1.         Puisque Mme Ma réclame une indemnité de relocation à Mme Dupuis et à M. Morency, elle doit « prouver les faits qui soutiennent sa prétention ». L’obligation qu’elle possède de minimiser son préjudice est un corollaire de son droit de réclamer des dommages. Mme Ma possède donc le fardeau de prouver, par prépondérance de preuve, tous les faits qui sous-tendent sa réclamation en dommages et intérêts de même que les mesures qu’elle prend afin de mitiger ses dommages.

 

2.         À la suite de cette preuve, si les débiteurs, Mme Dupuis et M. Morency, n’établissent pas que la créancière, Mme Ma, aurait pu raisonnablement minimiser ses dommages en ayant agi autrement, il y a lieu de conclure que Mme Ma se décharge de son fardeau de prouver qu’elle minimise ses dommages.

 

3.         Cependant, si les débiteurs, Mme Dupuis et M. Morency, soutiennent que Mme Ma n’agit pas comme une personne raisonnablement prudente et diligente, compte tenu de l’ensemble des circonstances, il est de leur fardeau d’établir que la créancière, Mme Ma, n’exécute pas correctement son obligation de minimiser son préjudice.

 

[27]         Qu’en est-il au présent dossier ?

[28]         À compter du 9 août 2010, Mme Dupuis et M. Morency sont en défaut d’exécuter leurs obligations découlant du bail. Dès le 13 août 2010, l’avocat de Mme Ma, Me Guy Pepin, écrit à l’avocate de Mme Dupuis et de M. Morency, Me Reisa Teitelbaum, qu’il avise immédiatement sa cliente qu’elle peut désormais offrir à louer l’appartement en cause.

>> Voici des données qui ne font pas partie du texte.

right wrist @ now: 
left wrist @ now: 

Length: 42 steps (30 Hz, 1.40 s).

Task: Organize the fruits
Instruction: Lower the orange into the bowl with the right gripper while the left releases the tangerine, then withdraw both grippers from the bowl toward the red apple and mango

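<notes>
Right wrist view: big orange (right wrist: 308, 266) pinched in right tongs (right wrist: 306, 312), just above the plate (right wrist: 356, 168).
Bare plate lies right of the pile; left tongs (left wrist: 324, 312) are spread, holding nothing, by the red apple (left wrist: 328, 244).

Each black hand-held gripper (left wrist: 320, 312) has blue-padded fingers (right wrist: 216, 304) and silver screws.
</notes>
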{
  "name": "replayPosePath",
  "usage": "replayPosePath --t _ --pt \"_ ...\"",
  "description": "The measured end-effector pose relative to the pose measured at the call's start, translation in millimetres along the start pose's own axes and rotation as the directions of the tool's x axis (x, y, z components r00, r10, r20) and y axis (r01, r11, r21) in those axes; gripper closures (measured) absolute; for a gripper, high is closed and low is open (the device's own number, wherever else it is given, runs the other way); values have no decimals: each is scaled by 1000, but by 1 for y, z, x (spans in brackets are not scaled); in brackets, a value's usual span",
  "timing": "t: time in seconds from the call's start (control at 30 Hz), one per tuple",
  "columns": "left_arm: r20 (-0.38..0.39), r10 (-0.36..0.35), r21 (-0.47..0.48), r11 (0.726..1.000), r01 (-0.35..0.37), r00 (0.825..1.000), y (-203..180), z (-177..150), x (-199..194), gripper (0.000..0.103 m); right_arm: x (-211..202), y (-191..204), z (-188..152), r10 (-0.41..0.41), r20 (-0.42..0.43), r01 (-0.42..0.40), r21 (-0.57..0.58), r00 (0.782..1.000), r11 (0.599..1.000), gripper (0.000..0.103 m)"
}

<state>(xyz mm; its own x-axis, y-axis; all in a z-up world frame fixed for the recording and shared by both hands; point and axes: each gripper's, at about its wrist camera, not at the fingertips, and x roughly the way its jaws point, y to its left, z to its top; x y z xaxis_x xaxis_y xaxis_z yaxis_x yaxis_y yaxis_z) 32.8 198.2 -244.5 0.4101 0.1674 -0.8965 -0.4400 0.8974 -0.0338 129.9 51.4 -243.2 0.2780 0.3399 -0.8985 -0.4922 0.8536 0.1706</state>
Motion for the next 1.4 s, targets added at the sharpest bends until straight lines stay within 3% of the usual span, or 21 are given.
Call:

[29]         Par cette lettre, l’avocat de Mme Ma confirme qu’elle entend exécuter son obligation de mitiger son préjudice, en conséquence de l’inexécution des obligations de Mme Dupuis et de M. Morency.

[30]         Or, la preuve révèle que ce n’est que le 18 janvier 2011 que Mme Ma retient les services de la courtière immobilière Ginette Darveau afin de relouer l’appartement.

[31]         Aucune preuve n’est présentée en vue d’établir quelque démarche que ce soit de Mme Ma, de Mme Darveau ou de toute autre personne en vue de relouer l’appartement avant le 18 janvier 2011.

[32]         En contre-interrogatoire, l’avocate de Mme Dupuis et de M. Morency, Me Reisa Teitelbaum, fait admettre à Mme Darveau que si elle avait remis sur le marché l’appartement en juillet ou août 2010, il est certain qu’elle aurait pu le louer [6] . Il est à préciser qu’en juillet 2010, toutes les parties sont au courant que Mme Dupuis et M. Morency ne prennent pas possession de l’appartement à compter du 9 août 2010.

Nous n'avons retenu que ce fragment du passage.